2. National Institutes of Health. Overdoes death rates. https://www.drugabuse.gov/related-topics/trends-statistics/overdose-death-rates. Updated September 2017. Accessed February 23, 2018.

3. Hewitt M, Greenfield S, Stovall E. From cancer patient to cancer survivor: lost in transition. Washington, DC, National Academies Press, 2006.

4. Katon WJ, Lin EHB, Von Korff M, et al. Collaborative care for patients with depression and chronic illnesses. N Engl J Med. 2010;363:2611-2620.

5. Pecoraro A, Horton T, Ewen E, et al. Early data from project engage: a program to identify and transition medically hospitalized patients into addictions treatment Addict Sci Clin Pract. 2012;7:20 doi: 10.1186/1940-0640-7-20.

6. Whiteside LK, Darnell D, Jackson K, et al. Collaborative car from the emergency department for injured patients with prescription drug misuse: an open feasibility study. J Subst Abuse Treat. 2017;82:12-21. doi: 10.1016/j.jsat.2017.08.005.

7. Jewell C, Weaver M. Soroi C, Anderson K, Sayeed Z. Residential addiction treatment for injection drug users requiring intravenous antibiotics: a cost-reduction strategy. J Addict Med. 2013;7(4):271-276. doi: 10.1097/ADM.0b013e318294b1eb.

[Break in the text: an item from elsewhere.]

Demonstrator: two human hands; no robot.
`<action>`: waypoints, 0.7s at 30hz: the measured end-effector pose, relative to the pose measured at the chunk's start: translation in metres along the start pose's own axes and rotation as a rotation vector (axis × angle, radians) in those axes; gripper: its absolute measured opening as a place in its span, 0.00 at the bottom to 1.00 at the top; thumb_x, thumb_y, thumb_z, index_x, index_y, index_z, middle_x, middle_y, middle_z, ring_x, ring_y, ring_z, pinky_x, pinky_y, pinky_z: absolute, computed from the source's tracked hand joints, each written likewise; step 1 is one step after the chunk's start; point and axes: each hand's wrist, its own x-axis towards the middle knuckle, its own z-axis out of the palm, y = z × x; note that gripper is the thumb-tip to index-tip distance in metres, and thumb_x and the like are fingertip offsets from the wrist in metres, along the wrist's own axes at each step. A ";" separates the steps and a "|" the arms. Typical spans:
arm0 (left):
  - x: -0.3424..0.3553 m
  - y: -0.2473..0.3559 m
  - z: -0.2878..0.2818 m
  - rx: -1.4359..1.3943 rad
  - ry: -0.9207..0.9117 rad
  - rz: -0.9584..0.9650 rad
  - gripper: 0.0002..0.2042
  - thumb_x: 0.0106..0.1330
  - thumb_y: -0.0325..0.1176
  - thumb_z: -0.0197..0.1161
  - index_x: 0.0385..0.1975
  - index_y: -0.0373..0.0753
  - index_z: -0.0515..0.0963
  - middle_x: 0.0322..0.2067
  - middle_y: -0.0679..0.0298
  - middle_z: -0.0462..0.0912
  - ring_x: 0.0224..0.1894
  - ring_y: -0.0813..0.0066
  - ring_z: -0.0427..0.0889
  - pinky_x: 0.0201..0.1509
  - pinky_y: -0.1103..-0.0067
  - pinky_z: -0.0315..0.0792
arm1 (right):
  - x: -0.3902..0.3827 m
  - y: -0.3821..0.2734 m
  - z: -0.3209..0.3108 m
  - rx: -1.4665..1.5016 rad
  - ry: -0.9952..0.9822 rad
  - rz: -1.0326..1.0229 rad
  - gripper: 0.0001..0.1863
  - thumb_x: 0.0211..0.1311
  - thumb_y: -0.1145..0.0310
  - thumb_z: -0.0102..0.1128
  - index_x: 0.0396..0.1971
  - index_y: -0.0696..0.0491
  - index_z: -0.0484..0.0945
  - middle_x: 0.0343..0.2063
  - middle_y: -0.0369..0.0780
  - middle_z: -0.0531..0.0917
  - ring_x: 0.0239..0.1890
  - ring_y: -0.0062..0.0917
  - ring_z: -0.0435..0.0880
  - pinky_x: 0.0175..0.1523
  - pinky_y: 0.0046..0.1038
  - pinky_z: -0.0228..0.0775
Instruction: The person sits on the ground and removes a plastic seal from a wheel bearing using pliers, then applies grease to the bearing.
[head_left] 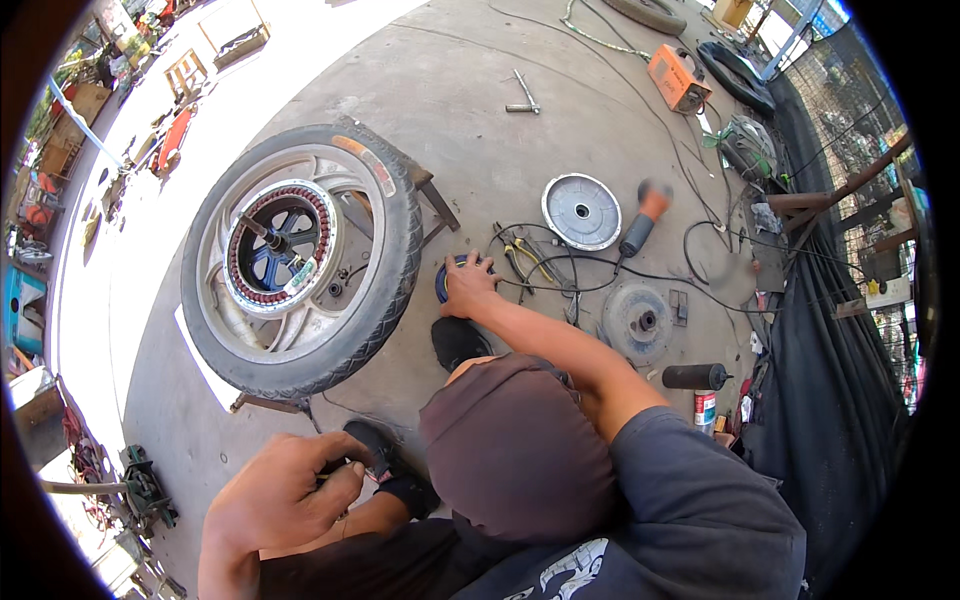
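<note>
On the floor ahead of me, my right hand point(470, 285) is closed over a round dark blue thing point(442, 284), mostly hidden under the fingers. My left hand point(290, 495) hangs at the lower left with curled fingers. Thumb and forefinger press together there, and what they may hold is too small to make out. Left of my right hand, a spoked wheel point(325, 335) with a black tire lies flat on a low stand point(430, 185). Its open hub shows a ring of reddish windings point(238, 262) around a central axle point(262, 232).
Pliers point(527, 262), a silver hub cover point(582, 212), an orange-and-grey power tool point(640, 228) and a grey disc point(632, 330) lie to the right. Cables cross the floor. Farther off are a T-shaped wrench point(524, 95) and an orange machine point(680, 78). A black cylinder point(693, 377) lies nearer.
</note>
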 end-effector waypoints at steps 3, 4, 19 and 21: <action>0.002 0.004 0.000 -0.007 0.000 -0.008 0.08 0.63 0.28 0.58 0.37 0.32 0.81 0.17 0.53 0.79 0.20 0.58 0.80 0.27 0.70 0.71 | -0.003 -0.005 -0.004 0.013 0.011 0.004 0.54 0.36 0.54 0.79 0.67 0.46 0.61 0.64 0.56 0.59 0.65 0.64 0.59 0.58 0.68 0.63; 0.003 0.007 0.000 -0.017 -0.005 -0.021 0.08 0.63 0.27 0.58 0.37 0.32 0.81 0.17 0.53 0.79 0.20 0.58 0.80 0.27 0.70 0.71 | -0.003 -0.004 -0.005 0.028 0.002 0.007 0.54 0.36 0.54 0.80 0.67 0.46 0.61 0.64 0.56 0.59 0.64 0.64 0.59 0.58 0.68 0.62; 0.013 0.006 0.005 -0.043 0.017 -0.091 0.09 0.63 0.26 0.57 0.38 0.30 0.81 0.18 0.57 0.79 0.20 0.70 0.79 0.28 0.75 0.71 | 0.000 0.013 -0.012 0.172 -0.034 -0.055 0.58 0.35 0.50 0.80 0.70 0.45 0.59 0.68 0.57 0.57 0.68 0.63 0.57 0.62 0.66 0.59; 0.012 -0.003 0.008 -0.038 0.032 -0.070 0.09 0.63 0.25 0.56 0.39 0.29 0.81 0.17 0.59 0.78 0.20 0.74 0.78 0.27 0.76 0.70 | 0.000 0.020 -0.014 0.209 -0.052 -0.093 0.59 0.36 0.48 0.80 0.71 0.47 0.58 0.68 0.59 0.57 0.68 0.63 0.58 0.65 0.62 0.60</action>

8. Wooden NR, Brittingham JA, Pitner RO, Tavakoli AS, Jeffery DD, Haddock KS. Purchased behavioral health care received by military health system beneficiaries in civilian medical facilities [published online February 6, 2018], 2000-2014. Mil Med, 2018; doi: 10.1093/milmed/usx101.

9. Murphy SM, Howell D, McPherson S, Grohs R, Roll J, Neven D. A randomized controlled trial of a citywide emergency department care-coordination program to reduce prescription opioid related visits: an economic evaluation. J Emerg Med. 2017;53(2):186-194. doi: 10.1016/j.jemermed.2017.02.014.